In California, as in other states, there is a statute of limitations. The statute of limitations identifies the time period in which legal action must be filed. For personal injury claims in California, that length of time is two years from the date of the injury. The function of the statute of limitations is to ensure that lawsuits are timely filed, so that evidence is not lost and witnesses don’t forget, move away or even die. As a general rule, if the statute of limitations has expired, the injured person (plaintiff) may not file a lawsuit to recover for losses. There are exceptions, though.
The “Discovery” of the Injury
In most jurisdictions, if you are not aware that you have been injured, the statute of limitations does not start to run. It will only do so once you have discovered your injury. For example, if you drinking water was contaminated and you developed cancer, but you never knew that carcinogens were leeching into your groundwater, the clock would not start to run on your lawsuit until you did learn of your condition.

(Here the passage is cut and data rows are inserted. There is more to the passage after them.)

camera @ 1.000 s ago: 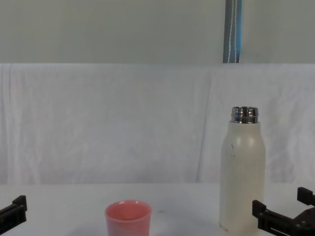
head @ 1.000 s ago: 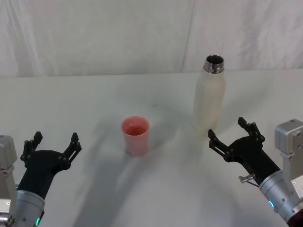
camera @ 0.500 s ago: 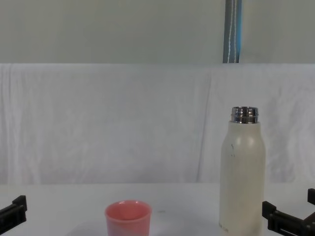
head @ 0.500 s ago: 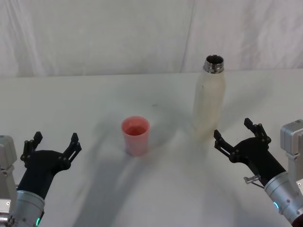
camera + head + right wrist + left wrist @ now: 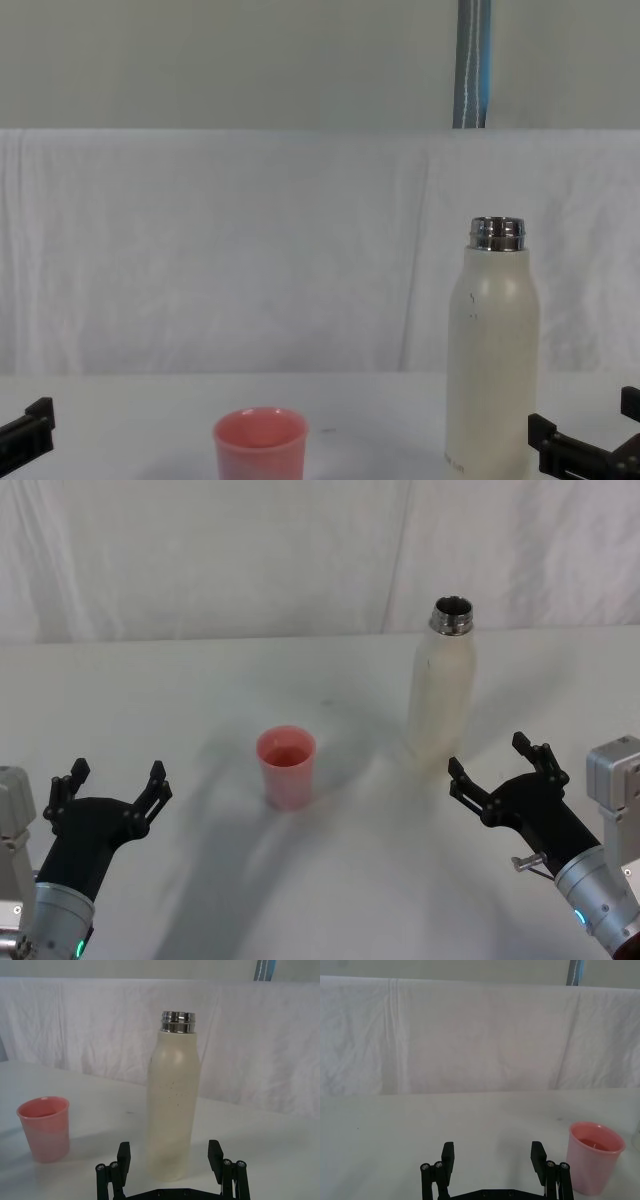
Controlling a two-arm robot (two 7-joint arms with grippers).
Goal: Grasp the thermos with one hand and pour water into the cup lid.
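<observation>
The thermos (image 5: 442, 680) stands upright on the white table (image 5: 200, 690), its steel neck uncapped, at about two o'clock from the middle of the table in the head view. The cup lid (image 5: 287, 768), a small pink cup, sits upright and mouth up near the table's middle, at about eight o'clock from the thermos and well apart from it. The right gripper (image 5: 497, 770) hovers at about five o'clock from the thermos, near its base but not touching it, with its two black fingers spread wide and nothing between them. From the right wrist view the thermos (image 5: 174, 1095) rises just beyond that gripper (image 5: 170, 1157), roughly centred between the spread fingers, and the cup lid (image 5: 45, 1127) stands off to one side. The left gripper (image 5: 112, 788) rests low at about eight o'clock from the cup lid, well apart from it, its fingers likewise spread and empty. In the left wrist view the cup lid (image 5: 595, 1156) shows beyond and to the side of that gripper (image 5: 494, 1157). A white cloth backdrop (image 5: 220, 250) hangs behind the table.
</observation>
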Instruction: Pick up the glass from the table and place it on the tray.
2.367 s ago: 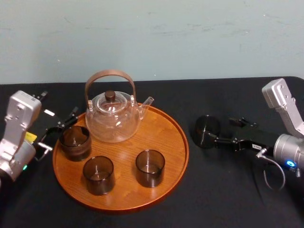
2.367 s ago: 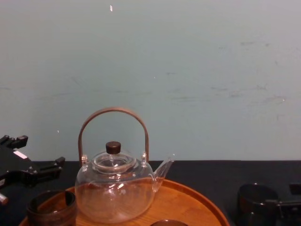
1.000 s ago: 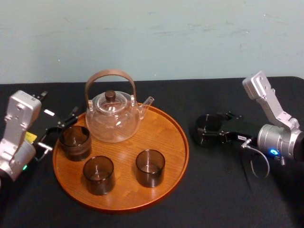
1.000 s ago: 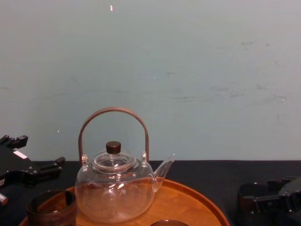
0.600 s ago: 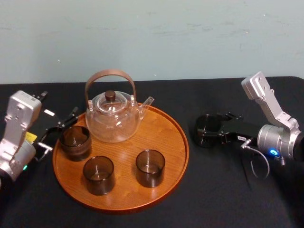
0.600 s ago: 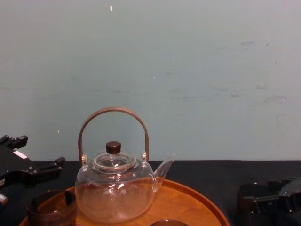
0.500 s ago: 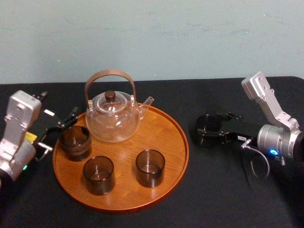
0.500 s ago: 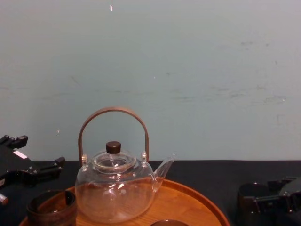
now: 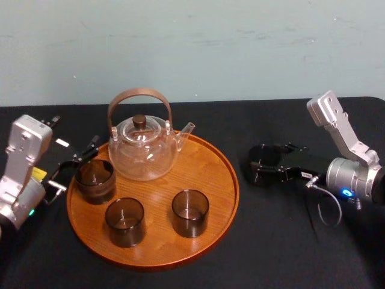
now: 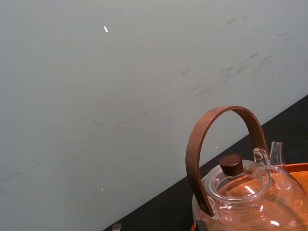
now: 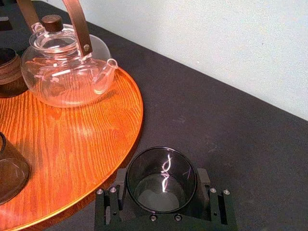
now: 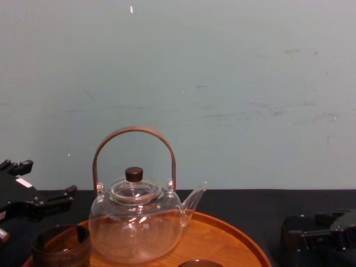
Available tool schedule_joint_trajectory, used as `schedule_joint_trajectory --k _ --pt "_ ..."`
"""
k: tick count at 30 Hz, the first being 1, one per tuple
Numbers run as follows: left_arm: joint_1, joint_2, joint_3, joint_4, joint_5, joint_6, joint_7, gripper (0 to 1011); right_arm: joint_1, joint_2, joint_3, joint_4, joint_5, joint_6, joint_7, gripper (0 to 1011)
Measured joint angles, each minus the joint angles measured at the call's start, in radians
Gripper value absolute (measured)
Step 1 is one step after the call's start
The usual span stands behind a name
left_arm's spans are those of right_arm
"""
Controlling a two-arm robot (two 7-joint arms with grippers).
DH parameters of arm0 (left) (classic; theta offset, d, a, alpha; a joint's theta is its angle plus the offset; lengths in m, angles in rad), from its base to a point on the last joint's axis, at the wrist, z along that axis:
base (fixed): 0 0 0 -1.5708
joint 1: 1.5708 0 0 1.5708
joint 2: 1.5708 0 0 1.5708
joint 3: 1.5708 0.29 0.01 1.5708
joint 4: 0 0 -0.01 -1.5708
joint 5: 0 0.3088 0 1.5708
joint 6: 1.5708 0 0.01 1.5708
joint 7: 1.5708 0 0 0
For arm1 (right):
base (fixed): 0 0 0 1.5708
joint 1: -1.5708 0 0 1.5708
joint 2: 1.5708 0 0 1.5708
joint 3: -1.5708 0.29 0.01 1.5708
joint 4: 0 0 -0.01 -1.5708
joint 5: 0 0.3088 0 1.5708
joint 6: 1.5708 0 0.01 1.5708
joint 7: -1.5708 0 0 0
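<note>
Right gripper is clamped on the glass (it stands on the table, centre-right in the head view, just beside the tray). Grasp looks done; lift and placing remain. Left gripper is parked at frame left, fingers apart.

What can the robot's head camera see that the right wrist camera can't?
Head view: the left gripper, open beside the tray, and the tray's whole round rim. Right wrist view: a look straight down into the glass, with the right gripper closed against its two sides. Both: the teapot, the tray, and the glass on the black table.
</note>
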Motion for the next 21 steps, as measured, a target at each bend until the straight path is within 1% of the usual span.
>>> schedule_joint_trajectory --k 21 --pt "0.000 0.000 0.000 0.000 0.000 0.000 0.000 1001 0.000 0.000 0.000 0.000 0.002 -0.001 0.000 883"
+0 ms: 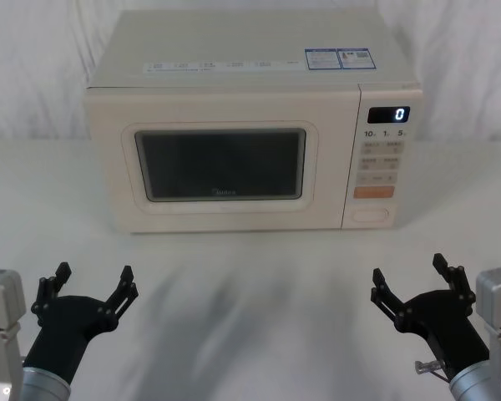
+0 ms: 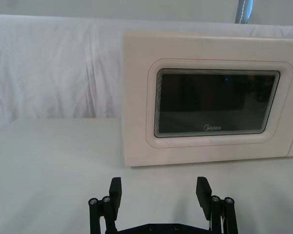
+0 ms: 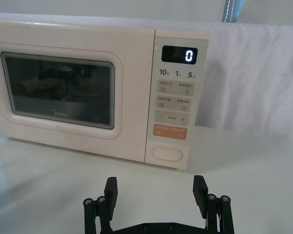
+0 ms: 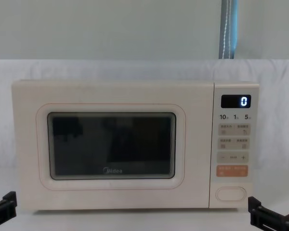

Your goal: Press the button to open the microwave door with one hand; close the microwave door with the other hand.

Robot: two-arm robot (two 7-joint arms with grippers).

The Injured Party is a Minor
Most states allow a minor to “toll” the statute of limitations until he or she is 18. Tolling the statute of limitations simply means suspending the ticking of the clock on when you must file.
Incapacitation of the Injured Party
In California, the statute of limitations can also be tolled by the incapacitation of the injured party. This may be mental or physical incapacitation.
Contact the Law Offices of J. Lewis & Associates
To discuss your legal needs with an experienced Riverside tour bus accident injury lawyer, contact our office online or call us toll-free at (951)-682-0488. There is no charge for your initial consultation. Se Habla Espanol.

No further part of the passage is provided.